Quando o Salmista escreveu que “nossos anos de vida são setenta, oitenta para os mais robustos” (Sl 90,10), estava querendo ser generoso com todos, pois a idade média de vida em seu tempo não passava muito dos 40 anos. Hoje, tendo diante de mim tudo o que vi e vivi, e tendo presente tudo o que ainda gostaria de fazer, concluo que a noventa anos vai a duração de uma vida; os mais robustos chegam a cem. Desconfio que, se chegar aos noventa, pensarei de forma diferente… A verdade, porém, é que a vida não vale tanto pelo número de anos vividos, mas por sua intensidade.
Viver é uma graça; viver é um dom. Escrevendo a seu amigo Timóteo, o apóstolo Paulo lhe disse: “Não descuides o dom da graça que tu tens”. Para cuidar bem desse dom, é preciso, antes de tudo, olhar para o passado. À medida que o faço, vejo multiplicarem-se diante de mim rostos queridos, de pessoas que marcaram os meus passos.
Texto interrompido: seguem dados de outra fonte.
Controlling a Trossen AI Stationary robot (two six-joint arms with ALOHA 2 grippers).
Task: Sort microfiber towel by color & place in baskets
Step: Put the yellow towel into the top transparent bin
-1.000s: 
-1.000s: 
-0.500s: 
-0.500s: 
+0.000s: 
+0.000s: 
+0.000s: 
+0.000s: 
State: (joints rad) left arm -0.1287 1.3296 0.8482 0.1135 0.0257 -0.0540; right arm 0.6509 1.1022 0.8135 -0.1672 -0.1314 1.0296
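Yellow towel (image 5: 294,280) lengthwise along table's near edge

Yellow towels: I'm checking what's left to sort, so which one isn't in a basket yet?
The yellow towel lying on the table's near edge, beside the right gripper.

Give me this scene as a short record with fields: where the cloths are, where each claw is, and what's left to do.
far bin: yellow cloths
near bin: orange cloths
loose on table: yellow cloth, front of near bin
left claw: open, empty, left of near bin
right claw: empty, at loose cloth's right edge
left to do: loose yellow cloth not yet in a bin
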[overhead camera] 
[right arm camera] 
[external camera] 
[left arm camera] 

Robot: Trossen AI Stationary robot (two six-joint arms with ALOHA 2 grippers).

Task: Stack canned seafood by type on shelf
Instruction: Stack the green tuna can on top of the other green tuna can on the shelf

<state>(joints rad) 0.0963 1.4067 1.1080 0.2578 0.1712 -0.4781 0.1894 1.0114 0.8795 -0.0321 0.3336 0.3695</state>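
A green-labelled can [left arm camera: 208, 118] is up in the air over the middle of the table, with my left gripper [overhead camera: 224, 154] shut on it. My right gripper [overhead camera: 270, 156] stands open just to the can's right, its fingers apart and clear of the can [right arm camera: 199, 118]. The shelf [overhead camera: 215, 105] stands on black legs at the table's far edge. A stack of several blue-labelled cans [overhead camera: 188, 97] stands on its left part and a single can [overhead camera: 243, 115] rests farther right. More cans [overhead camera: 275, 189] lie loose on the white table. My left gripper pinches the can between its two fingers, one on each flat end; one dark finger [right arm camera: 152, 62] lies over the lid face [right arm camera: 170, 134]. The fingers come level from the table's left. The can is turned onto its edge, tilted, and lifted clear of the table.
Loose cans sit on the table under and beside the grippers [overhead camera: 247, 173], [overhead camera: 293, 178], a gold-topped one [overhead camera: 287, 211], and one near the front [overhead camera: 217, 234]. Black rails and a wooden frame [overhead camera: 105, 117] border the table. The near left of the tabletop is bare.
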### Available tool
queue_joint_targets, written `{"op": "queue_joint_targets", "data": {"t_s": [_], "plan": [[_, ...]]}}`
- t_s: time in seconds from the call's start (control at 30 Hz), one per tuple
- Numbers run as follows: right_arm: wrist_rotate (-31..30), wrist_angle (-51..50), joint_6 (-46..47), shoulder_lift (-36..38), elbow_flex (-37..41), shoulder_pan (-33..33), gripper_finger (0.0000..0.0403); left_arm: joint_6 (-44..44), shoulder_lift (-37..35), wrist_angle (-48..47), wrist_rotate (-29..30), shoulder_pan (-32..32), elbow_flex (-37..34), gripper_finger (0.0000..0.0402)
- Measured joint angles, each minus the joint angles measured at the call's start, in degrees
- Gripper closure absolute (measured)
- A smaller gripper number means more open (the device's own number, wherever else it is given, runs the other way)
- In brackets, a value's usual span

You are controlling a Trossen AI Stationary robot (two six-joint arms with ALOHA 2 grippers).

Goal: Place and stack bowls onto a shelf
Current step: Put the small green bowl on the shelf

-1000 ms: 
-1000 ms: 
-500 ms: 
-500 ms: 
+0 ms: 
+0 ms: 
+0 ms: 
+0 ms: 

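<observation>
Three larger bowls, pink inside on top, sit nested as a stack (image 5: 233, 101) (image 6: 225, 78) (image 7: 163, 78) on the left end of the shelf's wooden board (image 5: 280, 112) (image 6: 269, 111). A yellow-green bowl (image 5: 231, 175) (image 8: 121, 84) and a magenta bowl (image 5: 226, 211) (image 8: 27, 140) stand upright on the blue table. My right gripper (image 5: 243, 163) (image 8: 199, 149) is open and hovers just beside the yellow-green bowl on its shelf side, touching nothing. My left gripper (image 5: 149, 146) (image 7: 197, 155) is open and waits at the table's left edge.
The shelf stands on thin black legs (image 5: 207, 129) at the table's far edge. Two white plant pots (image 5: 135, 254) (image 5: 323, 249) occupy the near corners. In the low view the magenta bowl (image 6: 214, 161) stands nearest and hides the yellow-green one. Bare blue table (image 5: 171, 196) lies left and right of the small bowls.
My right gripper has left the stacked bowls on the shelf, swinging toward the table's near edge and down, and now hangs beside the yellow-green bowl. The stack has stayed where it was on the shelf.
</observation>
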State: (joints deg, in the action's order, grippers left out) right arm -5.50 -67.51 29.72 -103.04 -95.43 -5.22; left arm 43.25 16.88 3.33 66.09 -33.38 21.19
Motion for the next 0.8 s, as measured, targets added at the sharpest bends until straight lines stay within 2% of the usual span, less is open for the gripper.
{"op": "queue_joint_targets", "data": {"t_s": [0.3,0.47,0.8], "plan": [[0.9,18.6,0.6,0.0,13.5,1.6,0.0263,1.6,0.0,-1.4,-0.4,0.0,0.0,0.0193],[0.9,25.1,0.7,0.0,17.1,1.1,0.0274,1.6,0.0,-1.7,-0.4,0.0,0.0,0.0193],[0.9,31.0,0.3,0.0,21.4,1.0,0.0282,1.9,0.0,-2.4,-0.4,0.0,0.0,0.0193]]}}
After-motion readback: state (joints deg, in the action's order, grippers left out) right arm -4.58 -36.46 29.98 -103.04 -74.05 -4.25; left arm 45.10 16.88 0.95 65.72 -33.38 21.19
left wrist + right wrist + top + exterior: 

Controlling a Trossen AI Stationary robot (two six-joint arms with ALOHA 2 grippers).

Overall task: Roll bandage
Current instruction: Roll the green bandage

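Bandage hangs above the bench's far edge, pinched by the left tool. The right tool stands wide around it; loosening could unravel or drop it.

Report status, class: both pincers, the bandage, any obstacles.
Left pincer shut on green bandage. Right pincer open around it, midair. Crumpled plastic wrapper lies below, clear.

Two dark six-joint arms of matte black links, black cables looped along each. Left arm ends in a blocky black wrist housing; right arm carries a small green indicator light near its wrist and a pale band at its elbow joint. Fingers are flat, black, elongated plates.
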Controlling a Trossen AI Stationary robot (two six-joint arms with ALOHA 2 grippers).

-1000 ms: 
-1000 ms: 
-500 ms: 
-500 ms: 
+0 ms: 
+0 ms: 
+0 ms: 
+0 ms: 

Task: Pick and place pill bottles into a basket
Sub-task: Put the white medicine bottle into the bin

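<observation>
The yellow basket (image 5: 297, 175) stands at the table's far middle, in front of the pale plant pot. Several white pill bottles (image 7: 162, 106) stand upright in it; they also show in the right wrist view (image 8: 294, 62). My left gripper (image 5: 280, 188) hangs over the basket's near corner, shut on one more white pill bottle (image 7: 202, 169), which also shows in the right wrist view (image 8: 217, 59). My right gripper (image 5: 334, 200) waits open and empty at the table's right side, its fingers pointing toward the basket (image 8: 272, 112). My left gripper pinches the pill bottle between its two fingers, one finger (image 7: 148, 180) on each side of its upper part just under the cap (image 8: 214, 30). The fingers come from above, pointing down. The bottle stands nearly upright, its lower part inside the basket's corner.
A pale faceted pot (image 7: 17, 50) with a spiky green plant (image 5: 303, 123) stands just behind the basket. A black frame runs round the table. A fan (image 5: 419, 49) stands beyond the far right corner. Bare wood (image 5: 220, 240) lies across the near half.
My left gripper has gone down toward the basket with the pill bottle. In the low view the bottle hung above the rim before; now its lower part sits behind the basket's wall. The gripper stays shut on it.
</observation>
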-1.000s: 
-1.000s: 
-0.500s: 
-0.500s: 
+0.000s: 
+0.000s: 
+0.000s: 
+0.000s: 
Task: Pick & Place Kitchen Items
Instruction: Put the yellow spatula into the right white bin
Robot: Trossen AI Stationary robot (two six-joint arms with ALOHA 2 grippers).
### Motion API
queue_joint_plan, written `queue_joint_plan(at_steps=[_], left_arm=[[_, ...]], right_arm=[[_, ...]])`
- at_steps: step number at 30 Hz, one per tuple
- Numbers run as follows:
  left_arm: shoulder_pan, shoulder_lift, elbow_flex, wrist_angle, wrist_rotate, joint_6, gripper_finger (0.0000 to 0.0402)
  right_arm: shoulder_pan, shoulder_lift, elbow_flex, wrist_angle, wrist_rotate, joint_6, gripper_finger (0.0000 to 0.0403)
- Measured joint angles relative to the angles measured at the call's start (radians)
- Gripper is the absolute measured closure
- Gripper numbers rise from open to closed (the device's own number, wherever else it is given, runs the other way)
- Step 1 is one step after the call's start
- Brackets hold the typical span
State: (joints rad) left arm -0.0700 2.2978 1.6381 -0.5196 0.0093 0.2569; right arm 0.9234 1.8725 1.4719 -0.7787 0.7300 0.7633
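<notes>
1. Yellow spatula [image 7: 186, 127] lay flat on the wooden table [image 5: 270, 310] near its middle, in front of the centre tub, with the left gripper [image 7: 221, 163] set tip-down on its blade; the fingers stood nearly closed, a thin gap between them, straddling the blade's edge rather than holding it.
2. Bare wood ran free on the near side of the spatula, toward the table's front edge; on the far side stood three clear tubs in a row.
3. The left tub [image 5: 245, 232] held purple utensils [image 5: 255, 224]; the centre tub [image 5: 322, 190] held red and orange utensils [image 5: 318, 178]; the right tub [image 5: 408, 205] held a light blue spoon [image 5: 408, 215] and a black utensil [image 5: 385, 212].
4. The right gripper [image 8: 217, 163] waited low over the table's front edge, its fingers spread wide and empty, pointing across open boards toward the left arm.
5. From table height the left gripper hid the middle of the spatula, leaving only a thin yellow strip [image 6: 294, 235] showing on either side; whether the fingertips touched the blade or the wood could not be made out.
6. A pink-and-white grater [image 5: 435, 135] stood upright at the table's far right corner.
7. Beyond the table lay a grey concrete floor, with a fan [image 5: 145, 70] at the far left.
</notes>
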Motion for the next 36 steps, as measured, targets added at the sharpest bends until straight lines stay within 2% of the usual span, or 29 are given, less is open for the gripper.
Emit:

Penso em meu pai e em minha mãe, e sinto-me motivado a agradecer a Deus pelo lar em que nasci. Penso em meus irmãos e irmãs que não estão mais comigo e vejo que, se é verdade que levaram um pouco de mim quando partiram, deixaram muito de si a influenciar a minha vida. Olho para meus irmãos que continuam caminhando comigo e sinto-me motivado a agradecer ao Senhor por essa sua presença. Recordo-me de inúmeros amigos e concluo que minha vida seria muito pobre sem sua presença. Volto-me para lugares onde vivi como seminarista, onde trabalhei como sacerdote e onde atuei como bispo e penso: Que privilégio eu tive! Confesso-lhes que nunca imaginara ter a oportunidade de conhecer de perto a Bahia e, muito menos, de poder conviver com este povo alegre, que me acolheu há dois anos e meio. Tudo é graça! “Cuida de ti mesmo!”, admoestava Paulo a Timóteo. Penso, antes, em todas as pessoas que cuidaram de mim, que me acompanharam, e só me resta dizer: Recompensa-as à tua maneira, Senhor!
Olho para a mulher que foi ao encontro de Jesus na casa do fariseu que o havia convidado para uma refeição. Curiosa, essa mulher! Não se expressou por palavras, mas por gestos. Jesus os compreendeu e os valorizou. Penso em todos aqueles que encontrei em meu caminho e que igualmente não se manifestaram por palavras. Também eles tinham consigo um frasco de alabastro com perfume, com o qual perfumaram o ambiente em que eu vivia. Com seu testemunho, com sua coerência e fidelidade, me motivaram a procurar ser melhor. Se muitas vezes não consegui isso, foi por minhas próprias limitações, não por culpa deles.  Quando escuto algumas pessoas; quando tomo conhecimento do sofrimento enfrentado por outras; quando vejo algumas situações e comportamentos, entendo melhor o tal fariseu: ele tudo olhava, mas pouco entendia. Via os gestos da mulher lavando os pés de Jesus, enxugando-os com seus cabelos e ungindo-os, mas não via o coração sofrido daquela que, para ele, não passava de uma pecadora.  A graça do sacerdócio e, particularmente, do episcopado, me tem dado condições de participar de perto da ação da graça de Deus nas pessoas e nos corações. Penso comigo: se eu fosse capaz de compreender e de aprender tudo o que o Senhor está querendo me ensinar com tais pessoas, quanto já conheceria melhor dele próprio! Sim, é um privilégio poder testemunhar tudo isso, é uma graça ter sido chamado para esse ministério. Quanto preciso da oração de todos para poder dar uma melhor resposta a esse dom recebido!
Sou um homem de sonhos, de muitos sonhos. Porque pouco posso fazer para vê-los concretizados, volto-me para Maria, a Mãe de Jesus, a intercessora de Caná e de todas as situações em que seus filhos e filhas enfrentam dificuldades, e lhe peço que interceda junto a Jesus, para que eu saiba colocar o passado na misericórdia de Deus; o presente, em seu amor, e o futuro, em sua providência.
N.B.: Quis repartir com meus leitores algumas das reflexões que fiz na última quinta-feira, na celebração eucarística pela passagem de meus 70 anos. Os textos bíblicos proclamados foram: 1Tm 4,12-16 e Lc 7,36-50.